Flávio e Claudinei moram há mais de dez anos, um ao lado do outro, no Condomínio Vila Pacata na região da grande Londrina. O relacionamento entre eles vinha se degradando ultimamente. De vizinhos cordiais, passaram a ter uma relação hostil, apenas trocando um bom dia ou boa tarde e de vez em quando um rápido aceno quando se avistavam.

Imagem ilustrativa da imagem DEDO DE PROSA|  A flor da romãzeira
| Foto: Marcos Jacobsen

A convivência se deteriorou tempos atrás durante um almoço entre as famílias, quando Flávio, se referindo ao vizinho, afirmou que a maioria dos advogados só pensa em ganhar dinheiro e Claudinei retrucou dizendo que os empresários são grandes sonegadores de impostos. A discussão parou nisso, nenhum deles estendeu o assunto e nem se desculpou. Mas o constrangimento permaneceu, ao contrário das esposas, que se entendem muito bem, conversam com frequência e trocam gentilezas, receitas e favores, fazendo algo parecido com o que nossos pais e avós faziam em outros tempos. Época em que os vizinhos se emprestavam panelas, ovos, café, açúcar, farinha, legumes, leite, frutas e outros gêneros alimentícios e tinham muita facilidade nos relacionamentos, conduzindo com respeito as diferenças e, com sabedoria, as dificuldades da convivência humana.

Mas eis que por um desses caprichos da natureza nasceu, por acaso, um pé de romã no terreno do Flávio, bem na divisa com o jardim da casa do Claudinei. É muito provável que a semente tenha caído naquele lugar, levada pelo vento ou por um passarinho. Ninguém soube explicar. Mas a árvore foi crescendo e quando Flávio se deu conta ela já estava com um metro de altura. Certo dia ele estava se preparando para arrancá-la, quando um morador que caminhava pelo condomínio parou para conversar e disse que aquela planta era uma romãzeira, cujo nome cientifico é Punica Granatum.
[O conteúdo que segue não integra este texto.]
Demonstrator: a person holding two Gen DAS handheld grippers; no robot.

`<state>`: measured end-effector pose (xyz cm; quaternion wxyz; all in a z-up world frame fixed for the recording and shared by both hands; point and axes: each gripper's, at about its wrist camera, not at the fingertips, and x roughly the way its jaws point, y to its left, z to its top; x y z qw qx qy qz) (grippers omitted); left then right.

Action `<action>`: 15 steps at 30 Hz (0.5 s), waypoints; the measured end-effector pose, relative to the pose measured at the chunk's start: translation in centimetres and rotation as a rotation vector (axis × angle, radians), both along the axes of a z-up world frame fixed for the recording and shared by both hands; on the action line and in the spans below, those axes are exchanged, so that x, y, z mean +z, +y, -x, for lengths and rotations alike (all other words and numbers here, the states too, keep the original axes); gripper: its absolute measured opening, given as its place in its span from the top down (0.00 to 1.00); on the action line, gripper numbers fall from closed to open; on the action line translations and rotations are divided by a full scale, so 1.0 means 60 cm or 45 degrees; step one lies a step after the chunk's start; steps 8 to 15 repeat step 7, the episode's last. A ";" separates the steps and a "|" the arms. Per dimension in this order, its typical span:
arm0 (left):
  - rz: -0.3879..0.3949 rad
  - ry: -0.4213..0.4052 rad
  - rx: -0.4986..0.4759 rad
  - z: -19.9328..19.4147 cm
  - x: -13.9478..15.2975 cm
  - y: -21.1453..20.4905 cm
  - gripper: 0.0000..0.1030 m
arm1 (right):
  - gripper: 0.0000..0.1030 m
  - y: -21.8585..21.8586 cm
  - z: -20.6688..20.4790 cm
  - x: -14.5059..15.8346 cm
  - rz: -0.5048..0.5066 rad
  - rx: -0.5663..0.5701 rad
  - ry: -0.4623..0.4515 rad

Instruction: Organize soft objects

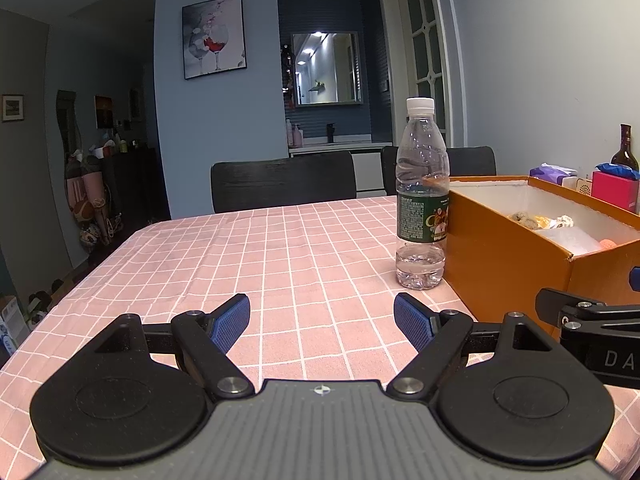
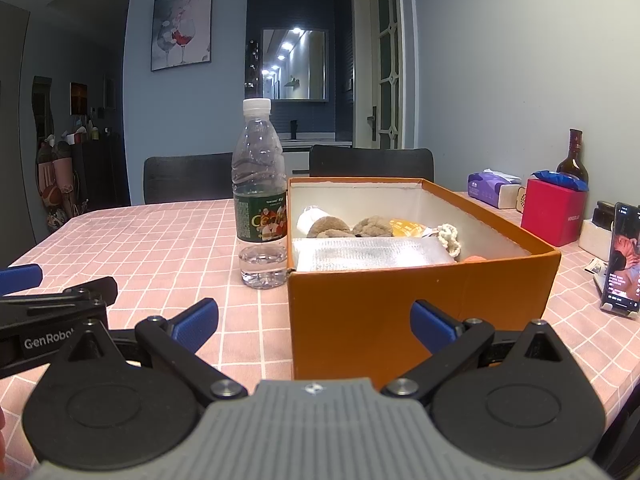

O homem contou que a romã, originária da Síria e Irã, era cultivada pelos antigos gregos, egípcios e fenícios, muito apreciada na Roma dos Césares e que havia embelezado os jardins suspensos da Babilônia. Antes de continuar seu trajeto, ainda brincou dizendo que guardar sementes de romã na carteira traz fartura e felicidade. Meggy, a filha do Flávio, estava ouvindo a conversa e achou a estória bonita, pedindo ao pai para que não cortasse a pequena árvore. Flávio concordou em manter a planta no quintal, pois percebeu que além de agradar a filha, poderia provocar confusão com o vizinho. Ele sabia que a árvore cresceria com rapidez e logo iria invadir o quintal ao lado, tornando-se num bom motivo para brigar de vez com o chato do Claudinei.

Como as casas do condomínio não tem muros na parte da frente, não demorou muito para o Claudinei perceber que o pé de romã havia crescido e os galhos já estavam avançando sobre o seu jardim. Preocupado e aborrecido, ficou acompanhando à distância o crescimento da planta. Carrancudo, passou a não cumprimentar o vizinho, aguardando a primeira oportunidade para fazer valer os seus direitos.

Advogado, já havia juntado as leis que definem que os galhos ou ramos que ultrapassem os limites do terreno podem ser podados exatamente na linha divisória e que os frutos caídos das árvores do terreno vizinho pertencem ao dono do terreno onde caíram. O texto com a reclamação ao condomínio e a ação judicial estavam prontos, mas na manhã em que pretendia mostrar e esfregar os documentos na cara do Flávio, ele foi surpreendido pela florada da romãzeira, carregada de botões e com flores em forma de sininhos numa esplêndida cor laranja-escuro.

Naquele momento, Claudinei lembrou que havia sido criado na roça, gostava da natureza e decidiu esperar mais um tempo para fazer o enfrentamento. Poucos meses depois a romãzeira estendeu seus galhos sobre os dois terrenos e logo as flores viraram graúdos e belíssimos frutos, cujas fotos Meggy rapidamente esparramou nas suas redes sociais, com tamanha intensidade e beleza, que acabou atraindo a atenção do condomínio inteiro.

Devido às várias propriedades medicinais da romã e à alta demanda nos finais de ano, a menina teve que fazer uma agenda para organizar a distribuição dos frutos, quando chega a época da colheita. Como as cascas, raízes e folhas também são muito requisitadas, Flávio e Claudinei passaram a se aproximar e fizeram as pazes, com o intuito de dar atenção aos outros vizinhos, cujos pedidos não paravam de chegar.

Reconciliados por causa do sucesso da árvore, hoje trabalham juntos na rega, poda e cuidados com a romãzeira, passando a cultivar, ao mesmo tempo, as florações da própria amizade.